Exercise directions :: Output the listing exactly, without its pictures.

Provided material ::
────
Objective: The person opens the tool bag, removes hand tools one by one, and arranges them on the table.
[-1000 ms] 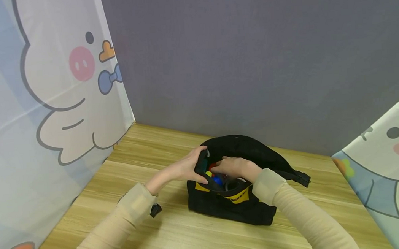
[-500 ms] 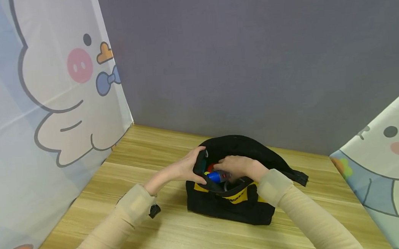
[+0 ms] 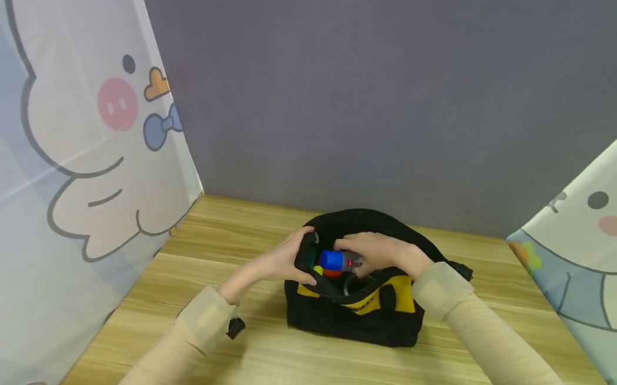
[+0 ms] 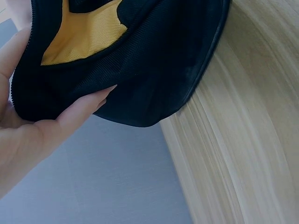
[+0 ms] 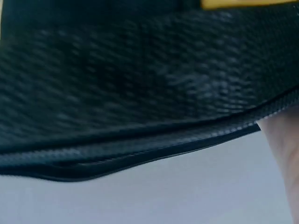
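Note:
A black and yellow zip bag (image 3: 348, 328) stands on the wooden table with its mouth spread. My left hand (image 3: 283, 260) grips its left end, the thumb on the outside as the left wrist view shows at the black fabric (image 4: 140, 93). Over the opening, my right hand (image 3: 378, 251) holds a small cylinder with a blue end (image 3: 332, 260) and a grey body marked red, lying nearly level. Red (image 3: 332, 272) and yellow-green (image 3: 318, 270) items show inside below it. In the right wrist view the bag's wall (image 5: 117, 84) hides the fingers.
A grey cloth wall (image 3: 345, 96) rises behind the table (image 3: 277, 371). Cartoon-printed curtains (image 3: 91, 200) stand at the left and right. A small black piece (image 3: 235, 327) hangs beneath the left cuff. The bag's black zip end (image 3: 462, 270) sticks out to the right.
My right hand has risen from deep in the bag and shifted right, bringing up the blue-ended cylinder. The left hand keeps its grip on the bag's end.

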`<state>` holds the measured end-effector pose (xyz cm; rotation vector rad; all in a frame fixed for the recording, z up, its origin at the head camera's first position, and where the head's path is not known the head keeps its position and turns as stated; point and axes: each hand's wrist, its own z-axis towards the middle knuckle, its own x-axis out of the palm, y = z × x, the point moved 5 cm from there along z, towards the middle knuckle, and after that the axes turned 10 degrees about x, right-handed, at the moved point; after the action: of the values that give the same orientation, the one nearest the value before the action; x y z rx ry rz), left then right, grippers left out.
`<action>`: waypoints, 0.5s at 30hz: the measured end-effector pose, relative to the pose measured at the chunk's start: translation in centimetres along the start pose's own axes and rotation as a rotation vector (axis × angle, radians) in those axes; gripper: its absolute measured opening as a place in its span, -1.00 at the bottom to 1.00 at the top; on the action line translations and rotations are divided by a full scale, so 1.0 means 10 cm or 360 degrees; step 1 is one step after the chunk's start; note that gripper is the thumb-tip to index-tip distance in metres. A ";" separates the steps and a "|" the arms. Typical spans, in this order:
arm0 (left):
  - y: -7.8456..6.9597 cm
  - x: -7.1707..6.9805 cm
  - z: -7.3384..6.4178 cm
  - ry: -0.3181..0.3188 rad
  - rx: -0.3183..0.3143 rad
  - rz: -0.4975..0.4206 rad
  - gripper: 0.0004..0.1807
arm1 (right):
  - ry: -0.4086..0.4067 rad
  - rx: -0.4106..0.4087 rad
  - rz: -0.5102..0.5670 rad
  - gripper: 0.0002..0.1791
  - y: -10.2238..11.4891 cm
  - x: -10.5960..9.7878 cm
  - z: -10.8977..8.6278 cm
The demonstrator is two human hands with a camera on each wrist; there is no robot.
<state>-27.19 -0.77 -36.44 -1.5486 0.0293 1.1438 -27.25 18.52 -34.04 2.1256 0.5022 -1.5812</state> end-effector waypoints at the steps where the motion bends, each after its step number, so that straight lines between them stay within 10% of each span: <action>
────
Solution to this exercise ::
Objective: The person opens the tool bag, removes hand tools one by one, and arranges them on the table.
[-1000 ms] 
[-500 ms] 
[+0 ms] 
[+0 ms] 
[+0 ms] 
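Note:
A black and yellow zip bag (image 3: 348, 328) stands on the wooden table with its mouth spread. My left hand (image 3: 283, 260) grips its left end, the thumb on the outside as the left wrist view shows at the black fabric (image 4: 140, 93). Over the opening, my right hand (image 3: 378, 251) holds a small cylinder with a blue end (image 3: 332, 260) and a grey body marked red, lying nearly level. Red (image 3: 332, 272) and yellow-green (image 3: 318, 270) items show inside below it. In the right wrist view the bag's wall (image 5: 117, 84) hides the fingers.
A grey cloth wall (image 3: 345, 96) rises behind the table (image 3: 277, 371). Cartoon-printed curtains (image 3: 91, 200) stand at the left and right. A small black piece (image 3: 235, 327) hangs beneath the left cuff. The bag's black zip end (image 3: 462, 270) sticks out to the right.
My right hand has risen from deep in the bag and shifted right, bringing up the blue-ended cylinder. The left hand keeps its grip on the bag's end.
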
`<state>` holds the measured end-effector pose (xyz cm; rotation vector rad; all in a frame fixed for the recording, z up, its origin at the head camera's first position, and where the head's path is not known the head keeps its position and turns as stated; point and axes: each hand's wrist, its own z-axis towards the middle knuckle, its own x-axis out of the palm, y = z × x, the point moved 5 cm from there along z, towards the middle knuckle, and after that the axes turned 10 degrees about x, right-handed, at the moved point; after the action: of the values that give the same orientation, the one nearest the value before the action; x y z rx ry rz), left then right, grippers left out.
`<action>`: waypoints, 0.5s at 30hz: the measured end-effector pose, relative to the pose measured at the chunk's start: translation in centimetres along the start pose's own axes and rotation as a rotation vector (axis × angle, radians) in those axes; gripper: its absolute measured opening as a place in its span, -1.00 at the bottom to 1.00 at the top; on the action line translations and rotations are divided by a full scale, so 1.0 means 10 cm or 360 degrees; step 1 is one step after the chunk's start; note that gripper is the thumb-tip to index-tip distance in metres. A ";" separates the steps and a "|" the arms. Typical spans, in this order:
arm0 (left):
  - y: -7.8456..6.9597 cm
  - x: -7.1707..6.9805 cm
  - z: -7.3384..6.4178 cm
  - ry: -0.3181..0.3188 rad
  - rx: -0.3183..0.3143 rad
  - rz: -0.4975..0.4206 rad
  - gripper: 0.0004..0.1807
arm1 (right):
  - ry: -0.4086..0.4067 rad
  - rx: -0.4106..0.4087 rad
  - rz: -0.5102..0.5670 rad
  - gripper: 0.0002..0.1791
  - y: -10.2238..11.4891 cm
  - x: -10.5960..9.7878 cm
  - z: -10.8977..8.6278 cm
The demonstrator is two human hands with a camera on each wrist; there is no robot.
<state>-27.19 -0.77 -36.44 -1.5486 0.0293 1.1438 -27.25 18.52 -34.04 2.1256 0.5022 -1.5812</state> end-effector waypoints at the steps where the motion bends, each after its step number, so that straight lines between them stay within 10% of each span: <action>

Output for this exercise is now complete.